:: Try it ::
Reproduce every line of the listing as written, apart from the pictures.

:: Information provided ::
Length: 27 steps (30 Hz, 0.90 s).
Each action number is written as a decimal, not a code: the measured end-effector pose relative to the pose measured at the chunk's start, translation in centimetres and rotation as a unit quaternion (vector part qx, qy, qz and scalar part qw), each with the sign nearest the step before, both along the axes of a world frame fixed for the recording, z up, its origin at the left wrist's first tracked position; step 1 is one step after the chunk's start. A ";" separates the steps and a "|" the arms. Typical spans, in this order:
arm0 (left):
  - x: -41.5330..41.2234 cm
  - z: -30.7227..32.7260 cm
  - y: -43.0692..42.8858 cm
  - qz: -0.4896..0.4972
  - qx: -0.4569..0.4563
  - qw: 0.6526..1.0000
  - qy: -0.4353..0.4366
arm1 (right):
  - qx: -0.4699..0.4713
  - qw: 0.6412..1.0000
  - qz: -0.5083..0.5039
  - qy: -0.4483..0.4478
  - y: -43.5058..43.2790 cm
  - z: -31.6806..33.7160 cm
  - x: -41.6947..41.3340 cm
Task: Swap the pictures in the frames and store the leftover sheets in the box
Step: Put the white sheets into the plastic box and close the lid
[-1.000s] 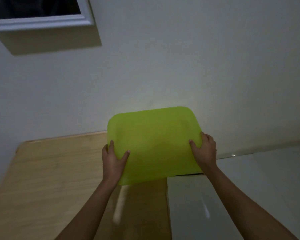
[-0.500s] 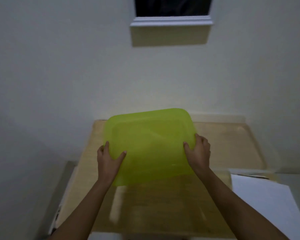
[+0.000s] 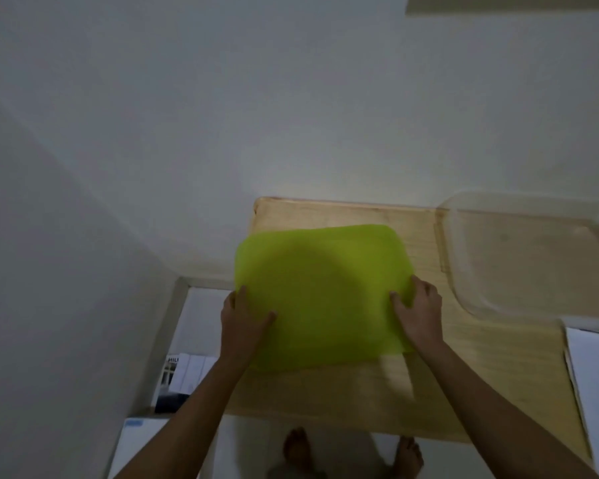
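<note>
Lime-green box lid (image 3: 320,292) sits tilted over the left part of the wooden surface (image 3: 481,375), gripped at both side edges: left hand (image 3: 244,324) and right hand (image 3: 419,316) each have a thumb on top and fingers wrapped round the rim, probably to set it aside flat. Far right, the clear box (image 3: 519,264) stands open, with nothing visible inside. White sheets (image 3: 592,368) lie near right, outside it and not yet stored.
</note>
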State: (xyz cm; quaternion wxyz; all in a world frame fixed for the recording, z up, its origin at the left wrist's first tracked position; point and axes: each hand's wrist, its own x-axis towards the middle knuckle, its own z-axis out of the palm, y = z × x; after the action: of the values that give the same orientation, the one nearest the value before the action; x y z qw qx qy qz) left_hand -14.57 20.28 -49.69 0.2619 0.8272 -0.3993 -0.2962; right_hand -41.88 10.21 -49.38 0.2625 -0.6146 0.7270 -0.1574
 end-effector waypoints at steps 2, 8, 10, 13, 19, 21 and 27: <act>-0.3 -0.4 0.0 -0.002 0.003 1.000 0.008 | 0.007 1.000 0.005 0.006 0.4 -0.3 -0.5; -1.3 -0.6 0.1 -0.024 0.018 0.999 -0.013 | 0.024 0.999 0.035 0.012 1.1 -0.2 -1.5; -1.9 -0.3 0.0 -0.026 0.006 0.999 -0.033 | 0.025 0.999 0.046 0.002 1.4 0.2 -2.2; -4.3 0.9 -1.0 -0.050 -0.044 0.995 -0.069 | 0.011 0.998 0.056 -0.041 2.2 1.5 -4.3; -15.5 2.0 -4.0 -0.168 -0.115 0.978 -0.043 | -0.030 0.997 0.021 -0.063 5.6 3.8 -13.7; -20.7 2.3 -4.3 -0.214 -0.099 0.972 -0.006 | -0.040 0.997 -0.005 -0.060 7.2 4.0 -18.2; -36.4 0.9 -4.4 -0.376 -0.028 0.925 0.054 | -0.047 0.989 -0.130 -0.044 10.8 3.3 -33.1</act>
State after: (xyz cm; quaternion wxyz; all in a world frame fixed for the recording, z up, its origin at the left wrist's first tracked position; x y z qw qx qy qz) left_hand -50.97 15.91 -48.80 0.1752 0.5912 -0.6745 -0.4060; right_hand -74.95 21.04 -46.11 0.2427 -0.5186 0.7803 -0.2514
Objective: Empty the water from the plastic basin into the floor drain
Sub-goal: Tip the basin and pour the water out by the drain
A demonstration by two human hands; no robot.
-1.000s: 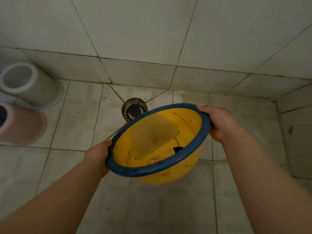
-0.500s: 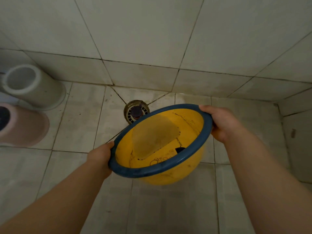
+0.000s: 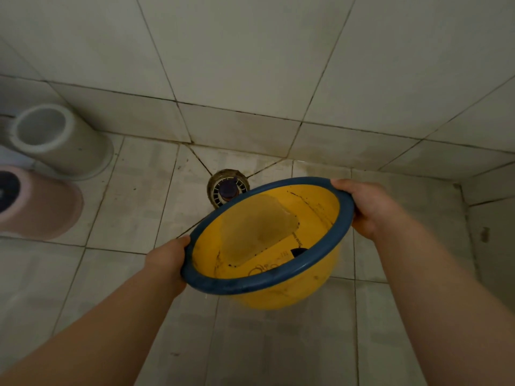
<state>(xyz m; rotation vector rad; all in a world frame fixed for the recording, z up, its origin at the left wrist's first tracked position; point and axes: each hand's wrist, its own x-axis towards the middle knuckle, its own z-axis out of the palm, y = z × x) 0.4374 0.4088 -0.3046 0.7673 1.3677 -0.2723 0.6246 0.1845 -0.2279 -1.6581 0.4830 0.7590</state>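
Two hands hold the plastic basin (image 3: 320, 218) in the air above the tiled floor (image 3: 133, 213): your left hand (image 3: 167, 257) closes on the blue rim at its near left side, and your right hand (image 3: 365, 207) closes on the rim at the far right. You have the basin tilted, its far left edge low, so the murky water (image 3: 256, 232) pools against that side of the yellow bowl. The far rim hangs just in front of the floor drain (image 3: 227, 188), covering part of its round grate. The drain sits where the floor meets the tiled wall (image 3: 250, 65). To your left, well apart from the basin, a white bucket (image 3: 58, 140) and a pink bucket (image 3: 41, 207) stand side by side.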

:: Worked solution ::
Length: 27 steps (30 Hz, 0.90 s).
Each action number is written as a decimal, not a code: the measured end-effector pose relative to the pose measured at the chunk's start, translation in centimetres and rotation as a unit quaternion (vector part qx, qy, qz and scalar part qw), each with the sign nearest the step before, both along the axes of a world frame fixed for the recording, z up, its origin at the left wrist's first tracked position; step 1 is one step after the chunk's start. A ";" separates the steps and a "|" the arms. Typical spans, in this order:
arm0 (left):
  - x: -41.5330..41.2234 cm
  - z: -30.7227..32.7260 cm
  - y: -43.0692..42.8858 cm
  - qz: -0.4896..0.4972
  - qx: -0.4569..0.4563
  - qw: 0.6526..1.0000
  - qy: -0.4353..0.4366
arm1 (right):
  - qx: -0.4699..0.4713
  - qw: 0.6412..1.0000
  - qz: -0.5083..0.5039
  - qy: -0.4483..0.4478
  - y: -43.5058..43.2790 cm
  - z: -31.6806..33.7160 cm
  - x: -41.6947..41.3340 cm
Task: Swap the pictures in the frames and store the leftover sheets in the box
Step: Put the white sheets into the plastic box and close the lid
[-1.000s] 
[-0.500s] 
[+0.000s] 
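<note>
Lime-green box lid (image 3: 320,292) sits tilted over the left part of the wooden surface (image 3: 481,375), gripped at both side edges: left hand (image 3: 244,324) and right hand (image 3: 419,316) each have a thumb on top and fingers wrapped round the rim, probably to set it aside flat. Far right, the clear box (image 3: 519,264) stands open, with nothing visible inside. White sheets (image 3: 592,368) lie near right, outside it and not yet stored.
</note>
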State: (xyz cm; quaternion wxyz; all in a world frame fixed for the recording, z up, its origin at the left wrist's first tracked position; point and axes: each hand's wrist, its own x-axis towards the middle knuckle, its own z-axis out of the palm, y = z × x; after the action: of the values that give the same orientation, the one nearest the value before the action; x y z qw qx qy qz) left_hand -14.57 20.28 -49.69 0.2619 0.8272 -0.3993 -0.2962; right_hand -41.88 10.21 -49.38 0.2625 -0.6146 0.7270 -0.1574
 end-effector waypoints at steps 2, 8, 10, 13, 19, 21 and 27: <act>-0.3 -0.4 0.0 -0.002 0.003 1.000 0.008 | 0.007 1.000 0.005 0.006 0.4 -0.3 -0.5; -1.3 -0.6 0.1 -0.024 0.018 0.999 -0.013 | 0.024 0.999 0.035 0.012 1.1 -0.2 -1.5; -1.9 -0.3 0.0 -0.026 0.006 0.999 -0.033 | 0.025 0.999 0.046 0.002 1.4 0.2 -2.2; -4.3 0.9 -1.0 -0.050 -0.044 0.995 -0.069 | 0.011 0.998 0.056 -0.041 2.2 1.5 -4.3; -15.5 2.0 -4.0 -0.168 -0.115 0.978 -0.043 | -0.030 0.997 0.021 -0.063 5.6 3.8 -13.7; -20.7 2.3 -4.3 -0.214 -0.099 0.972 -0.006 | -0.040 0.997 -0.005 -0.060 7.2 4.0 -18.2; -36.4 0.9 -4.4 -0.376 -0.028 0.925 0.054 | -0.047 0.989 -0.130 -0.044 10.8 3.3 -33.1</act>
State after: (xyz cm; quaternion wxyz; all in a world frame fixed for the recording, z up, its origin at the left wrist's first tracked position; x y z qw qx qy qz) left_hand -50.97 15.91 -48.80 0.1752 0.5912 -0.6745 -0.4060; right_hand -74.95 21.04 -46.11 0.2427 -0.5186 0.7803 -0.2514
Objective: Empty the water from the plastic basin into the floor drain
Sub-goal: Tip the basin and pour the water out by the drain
A demonstration by two human hands; no robot.
-1.000s: 
-0.500s: 
+0.000s: 
<state>(xyz m; rotation vector rad; all in a world frame fixed for the recording, z up, its origin at the left wrist's first tracked position; point and axes: each hand's wrist, its own x-axis towards the middle knuckle, its own z-axis out of the palm, y = z × x) 0.4374 0.4088 -0.3046 0.7673 1.3677 -0.2723 0.6246 0.1845 -0.2279 -1.6581 0.4830 0.7590</state>
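Two hands hold the plastic basin (image 3: 320, 218) in the air above the tiled floor (image 3: 133, 213): your left hand (image 3: 167, 257) closes on the blue rim at its near left side, and your right hand (image 3: 365, 207) closes on the rim at the far right. You have the basin tilted, its far left edge low, so the murky water (image 3: 256, 232) pools against that side of the yellow bowl. The far rim hangs just in front of the floor drain (image 3: 227, 188), covering part of its round grate. The drain sits where the floor meets the tiled wall (image 3: 250, 65). To your left, well apart from the basin, a white bucket (image 3: 58, 140) and a pink bucket (image 3: 41, 207) stand side by side.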

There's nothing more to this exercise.